Лев Кассиль - Том 3. Линия связи. Улица младшего сына
Динь-бом, второй звонок, пассажиры в вагон, провожающие вон, пишите письма, шибко не скучайте, совсем не забывайте, поехали!
– Ну, – говорю я своему Леше Клокову, – в час добрый, с богом! Груз у нас особенный. Так что ты вникни: глазом моргнуть не моги на дневальстве. Словом, гляди, чтобы все у нас было в цельности и сохранности до последнего. А не то я тебя, Алексей, милый человек, по всем законам военного времени продерну.
– Да будет вам, Афанасий Гурыч! – Это Алексей мне говорит. – Я и сам соображаю, что за груз. Это вы мне излишне говорите.
Раньше-то от Москвы до вас ехать не столь долго было. На седьмые сутки грузы прибывали. А теперь, конечно, кое-где вкруговую приходится объезжать, тем более что назначение в район военного действия.
Я уже на фронт не раз с эшелоном ходил. И под вагоном при бомбежке полеживал, и на обстрел напарывался. Но на этот раз дело совсем особое. Груз уж очень интересный!
Вагон дали нам хороший, номер «172–256», товарный. Срок возврата – январь будущего года. Осмотр последний 'в августе был. И все это на вагоне обозначено. Площадочка имеется тормозная, чин чином. На площадке той самой мы и ехали. Вагон-то в Москве запечатали под пломбу, чтобы не было разговоров, какой груз.
Дежурили, значит, по очереди с Алексеем. Он дневалит – я в резерве обогреваюсь. Я заступил – он в резервный вагон отдыхать идет.

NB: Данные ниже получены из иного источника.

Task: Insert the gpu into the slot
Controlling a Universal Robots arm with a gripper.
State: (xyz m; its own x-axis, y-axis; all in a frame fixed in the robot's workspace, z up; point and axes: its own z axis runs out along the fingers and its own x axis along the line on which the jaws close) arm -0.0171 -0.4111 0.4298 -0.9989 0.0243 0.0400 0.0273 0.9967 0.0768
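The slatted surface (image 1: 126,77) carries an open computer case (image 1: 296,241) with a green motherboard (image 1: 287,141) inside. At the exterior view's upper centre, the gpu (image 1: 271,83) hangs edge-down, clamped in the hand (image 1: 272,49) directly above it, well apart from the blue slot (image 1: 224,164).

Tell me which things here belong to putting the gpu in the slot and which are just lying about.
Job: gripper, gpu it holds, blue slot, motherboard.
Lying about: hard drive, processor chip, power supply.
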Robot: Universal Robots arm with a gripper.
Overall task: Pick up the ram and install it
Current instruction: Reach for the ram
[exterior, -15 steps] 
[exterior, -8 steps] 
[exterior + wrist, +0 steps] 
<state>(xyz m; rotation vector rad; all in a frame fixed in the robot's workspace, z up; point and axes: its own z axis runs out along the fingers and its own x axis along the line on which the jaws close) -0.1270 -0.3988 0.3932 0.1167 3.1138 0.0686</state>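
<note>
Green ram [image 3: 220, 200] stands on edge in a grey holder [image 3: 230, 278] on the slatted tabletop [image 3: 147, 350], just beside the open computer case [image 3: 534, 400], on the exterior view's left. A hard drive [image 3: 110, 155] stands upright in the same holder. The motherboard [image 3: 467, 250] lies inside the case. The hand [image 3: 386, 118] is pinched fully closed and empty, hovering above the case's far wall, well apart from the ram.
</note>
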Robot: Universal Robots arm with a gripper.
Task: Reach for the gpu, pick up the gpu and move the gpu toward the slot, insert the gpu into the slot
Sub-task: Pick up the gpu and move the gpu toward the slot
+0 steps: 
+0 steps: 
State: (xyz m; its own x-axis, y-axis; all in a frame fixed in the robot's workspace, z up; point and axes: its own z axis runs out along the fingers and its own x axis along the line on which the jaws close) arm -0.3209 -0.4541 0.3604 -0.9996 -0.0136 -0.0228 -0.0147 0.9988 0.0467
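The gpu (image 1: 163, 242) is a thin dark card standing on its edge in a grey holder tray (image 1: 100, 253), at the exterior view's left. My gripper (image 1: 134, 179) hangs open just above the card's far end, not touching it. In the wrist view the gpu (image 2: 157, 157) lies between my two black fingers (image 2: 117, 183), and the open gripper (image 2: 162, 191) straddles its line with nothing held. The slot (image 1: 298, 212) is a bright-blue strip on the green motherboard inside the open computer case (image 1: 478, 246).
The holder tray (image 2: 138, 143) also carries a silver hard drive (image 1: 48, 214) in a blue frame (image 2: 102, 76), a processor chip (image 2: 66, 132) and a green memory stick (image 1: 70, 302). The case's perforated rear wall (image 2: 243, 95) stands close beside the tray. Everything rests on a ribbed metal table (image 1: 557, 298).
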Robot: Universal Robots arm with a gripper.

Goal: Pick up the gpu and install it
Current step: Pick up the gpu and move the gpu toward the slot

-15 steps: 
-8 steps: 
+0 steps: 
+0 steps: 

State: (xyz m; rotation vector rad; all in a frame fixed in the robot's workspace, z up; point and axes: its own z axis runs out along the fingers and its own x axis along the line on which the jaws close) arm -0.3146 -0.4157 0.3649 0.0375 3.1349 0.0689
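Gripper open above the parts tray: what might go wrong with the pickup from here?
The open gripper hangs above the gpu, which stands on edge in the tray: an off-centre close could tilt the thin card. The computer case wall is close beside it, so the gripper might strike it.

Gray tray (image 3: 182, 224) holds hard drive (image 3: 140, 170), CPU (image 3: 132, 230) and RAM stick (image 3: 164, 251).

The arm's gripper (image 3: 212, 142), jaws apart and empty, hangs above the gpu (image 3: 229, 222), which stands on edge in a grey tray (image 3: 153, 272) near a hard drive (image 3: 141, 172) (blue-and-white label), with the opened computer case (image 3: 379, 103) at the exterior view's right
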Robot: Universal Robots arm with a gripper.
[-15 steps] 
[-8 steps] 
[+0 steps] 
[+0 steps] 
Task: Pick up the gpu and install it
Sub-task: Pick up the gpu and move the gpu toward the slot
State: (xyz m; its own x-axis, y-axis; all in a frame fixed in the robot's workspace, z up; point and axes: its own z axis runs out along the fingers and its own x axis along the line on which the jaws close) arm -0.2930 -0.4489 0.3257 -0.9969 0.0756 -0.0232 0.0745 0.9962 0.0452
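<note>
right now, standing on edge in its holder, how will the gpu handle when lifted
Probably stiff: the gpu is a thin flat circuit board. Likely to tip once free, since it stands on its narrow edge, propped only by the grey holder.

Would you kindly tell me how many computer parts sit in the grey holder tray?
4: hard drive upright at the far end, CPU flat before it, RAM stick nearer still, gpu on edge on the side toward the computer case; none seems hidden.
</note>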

Так и ехали. Прибыли на пятый день на узловую. А оттуда, значит, нам надо уже поворачивать по своему назначению. Отцепили нас.
Стоим час, два стоим. Ждем целый день. Торчим вторые сутки – не прицепляют. Я уже со всем начальством на станции переругался, до самого грузового диспетчера дошел. Сидит такой в фуражке, при очках; в помещении жарынь, печка натоплена до нестерпимости, а он еще воротник поднял. Перед ним на столе телефонная трубка рупором на раздвижке. А из угла, где рупор, его разные голоса вызывают. Это по дорожному телефону-селектору разговор идет. Только и слышно: «Диспетчер?! Алло, диспетчер! Почему 74/8 не отправляется? Диспетчер, санитарная летучка просится. Принимать, диспетчер?» А он сидит, словно и не слышит, откинулся в кресле и бубнит себе в рупор: «Камень бутовый – три платформы. Кора бересклета – двенадцать тонн, направление – Ставрополь. Скотоволос – три тонны, Краснодар. Пух-перо – тонна с четвертью. Кожсырье – две с половиной». Я своими бумажками шелестеть начал, перед его очками документами помахиваю, печати издали показываю, а читать в подробности не даю. Такой, думаю, бюрократ, суконная душа, не может воспринять, какой я груз везу.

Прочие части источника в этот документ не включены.